Textainer Group Holdings has been profitable for 27 consecutive years and has paid dividends for 24 years now. Its long-term leases result in predictable revenues and cash flow streams, which provides security to dividend payments. The company has a high operating margin, and has demonstrated a robust revenue CAGR of 17% and an EBITDA CAGR of 24% between 2008 and 2012. It has also realized an annual growth in revenue earning assets of 23% and an equally-high average return on equity. The company’s operational performance is solid amid a strong demand for leased containers and a near record-high average lease utilization.
Ritchie Bros Auctioneers (NYSE: RBA)(TSX: RBA), a Canada-based company and the world’s largest industrial equipment auctioneer, pays a respectable dividend yield and boasts a prospect for capital appreciation. The company has been increasing its dividend since 2003. Last month, RBA beat earnings estimates for the second-quarter earnings; however, it trimmed its financial outlook for the year due to a weak global economic environment, including in the United States, where half of the company’s business takes place. Still, over the long term, RBA remains committed to achieving an average annual growth in EPS of at least 15%, a return on invested capital of at least 15%, and an EBITDA margin of at least 40%.

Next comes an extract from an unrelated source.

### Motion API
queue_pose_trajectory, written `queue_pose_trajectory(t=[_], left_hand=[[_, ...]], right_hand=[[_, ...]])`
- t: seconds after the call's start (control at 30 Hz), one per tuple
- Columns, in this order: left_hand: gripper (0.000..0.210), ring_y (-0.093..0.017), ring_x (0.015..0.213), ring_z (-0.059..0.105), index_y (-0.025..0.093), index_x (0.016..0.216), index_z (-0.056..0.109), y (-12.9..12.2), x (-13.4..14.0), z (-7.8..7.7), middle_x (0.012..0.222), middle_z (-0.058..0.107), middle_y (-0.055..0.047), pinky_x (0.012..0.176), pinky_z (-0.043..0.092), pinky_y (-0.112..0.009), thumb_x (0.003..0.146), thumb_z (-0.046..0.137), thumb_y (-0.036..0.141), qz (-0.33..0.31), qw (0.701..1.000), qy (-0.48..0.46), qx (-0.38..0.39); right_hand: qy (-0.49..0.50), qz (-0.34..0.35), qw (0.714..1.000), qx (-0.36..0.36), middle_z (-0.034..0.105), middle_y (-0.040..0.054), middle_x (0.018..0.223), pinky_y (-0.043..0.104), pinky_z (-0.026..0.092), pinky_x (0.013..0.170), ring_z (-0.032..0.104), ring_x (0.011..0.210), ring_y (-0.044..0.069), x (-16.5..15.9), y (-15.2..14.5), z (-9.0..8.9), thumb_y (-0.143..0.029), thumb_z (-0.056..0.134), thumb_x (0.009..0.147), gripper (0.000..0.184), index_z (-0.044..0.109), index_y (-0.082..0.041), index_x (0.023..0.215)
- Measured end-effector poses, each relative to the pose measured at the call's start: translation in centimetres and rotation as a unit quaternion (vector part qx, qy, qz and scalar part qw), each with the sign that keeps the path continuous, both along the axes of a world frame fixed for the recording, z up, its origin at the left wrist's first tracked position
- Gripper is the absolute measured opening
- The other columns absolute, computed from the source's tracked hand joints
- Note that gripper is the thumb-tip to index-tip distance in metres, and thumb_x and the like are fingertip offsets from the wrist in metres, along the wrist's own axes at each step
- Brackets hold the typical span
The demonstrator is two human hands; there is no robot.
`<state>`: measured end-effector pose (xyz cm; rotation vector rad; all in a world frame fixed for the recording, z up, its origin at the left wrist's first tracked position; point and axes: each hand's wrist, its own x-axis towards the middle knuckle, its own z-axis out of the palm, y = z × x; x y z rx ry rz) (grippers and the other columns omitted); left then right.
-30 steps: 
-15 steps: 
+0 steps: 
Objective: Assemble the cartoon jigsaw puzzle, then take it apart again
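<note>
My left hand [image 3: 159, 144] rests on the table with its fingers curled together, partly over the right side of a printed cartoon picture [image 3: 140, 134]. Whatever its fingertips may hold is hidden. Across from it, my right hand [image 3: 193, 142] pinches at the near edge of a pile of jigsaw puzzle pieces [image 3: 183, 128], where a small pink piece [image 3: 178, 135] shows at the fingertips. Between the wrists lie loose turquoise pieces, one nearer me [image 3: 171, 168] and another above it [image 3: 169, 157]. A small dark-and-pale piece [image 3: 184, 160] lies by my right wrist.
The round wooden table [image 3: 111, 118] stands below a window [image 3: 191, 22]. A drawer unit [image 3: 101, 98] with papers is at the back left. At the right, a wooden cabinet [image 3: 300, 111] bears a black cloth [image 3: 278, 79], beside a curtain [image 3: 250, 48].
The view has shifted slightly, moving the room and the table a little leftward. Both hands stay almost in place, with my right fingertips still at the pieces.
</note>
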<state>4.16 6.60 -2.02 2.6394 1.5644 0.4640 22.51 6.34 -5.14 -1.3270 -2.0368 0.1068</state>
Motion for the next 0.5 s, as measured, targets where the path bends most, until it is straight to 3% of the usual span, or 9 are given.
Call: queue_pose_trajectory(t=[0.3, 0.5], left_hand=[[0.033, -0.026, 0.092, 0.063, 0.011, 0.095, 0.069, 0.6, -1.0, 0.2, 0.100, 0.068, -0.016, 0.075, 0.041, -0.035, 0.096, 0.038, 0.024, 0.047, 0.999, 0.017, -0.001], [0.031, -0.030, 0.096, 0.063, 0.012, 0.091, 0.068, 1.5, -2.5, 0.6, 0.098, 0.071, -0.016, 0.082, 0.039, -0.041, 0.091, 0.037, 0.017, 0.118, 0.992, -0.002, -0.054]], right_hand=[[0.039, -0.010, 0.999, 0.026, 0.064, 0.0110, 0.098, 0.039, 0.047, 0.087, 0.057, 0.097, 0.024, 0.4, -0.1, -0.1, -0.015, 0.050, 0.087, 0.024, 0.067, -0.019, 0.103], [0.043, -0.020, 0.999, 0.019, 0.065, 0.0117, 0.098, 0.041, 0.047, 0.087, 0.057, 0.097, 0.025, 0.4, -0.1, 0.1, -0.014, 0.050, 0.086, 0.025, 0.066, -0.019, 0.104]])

Pentair merged with Tyco International’s (NYSE: TYC) Flow Control business last year, with Tyco assuming a majority control over the combined company. Pentair has been an avid dividend payer for years, boasting some 37 consecutive years of dividend increases. In addition to giving it a status of a Nasdaq International Dividend Achiever, this long, uninterrupted streak of dividend growth also makes Pentair Ltd. one of the S&P Dividend Achievers. In 2013, the company projects a 4% revenue growth, a 20% increase in operating income, and a 27% growth in EPS. For the medium term, Pentair Ltd. remains committed to achieving a 5% CAGR in revenues, a 19% CAGR in operating income, and above 25% CAGR in EPS. While the company’s relatively low dividend yield is not particularly appealing, the company’s record of dividend increases, especially given Pentair’s still-low payout ratio, remains attractive for dividend growth investors.
The list is rounded by two Canadian railway service companies, namely Canadian National Railway (NYSE: CNI)(TSX: CNR), which operates the largest rail network in North America, and Canadian Pacific Railway. These two companies represent the industry in which legendary investor Warren Buffett sees long-term prosperity amid a return to growth in the United States. Both railway operators are likely to benefit from regulatory hurdles that are delaying constructions of pipelines for energy resource transportation. Transport of crude oil by rail is expected to increase significantly in the medium term, which is a reason why Canadian Pacific forecasts its crude carloads to increase by a factor of 2-3 by 2015 so as to respond to a flourishing demand for oil. Another impetus to growth is the recovering housing market in the United States, which is supporting shipments of lumber across the border. In terms of dividend growth, both stocks feature low dividend payout ratios, indicating their capacity for long-term dividend growth in the future.
As shown above, several international industrial sector equities have strong characteristics of consistent dividend growth. Therefore, they may be appealing to long-term income investors focused on dividend growth in an industry that has a potential to rebound with a reaccelerating economy.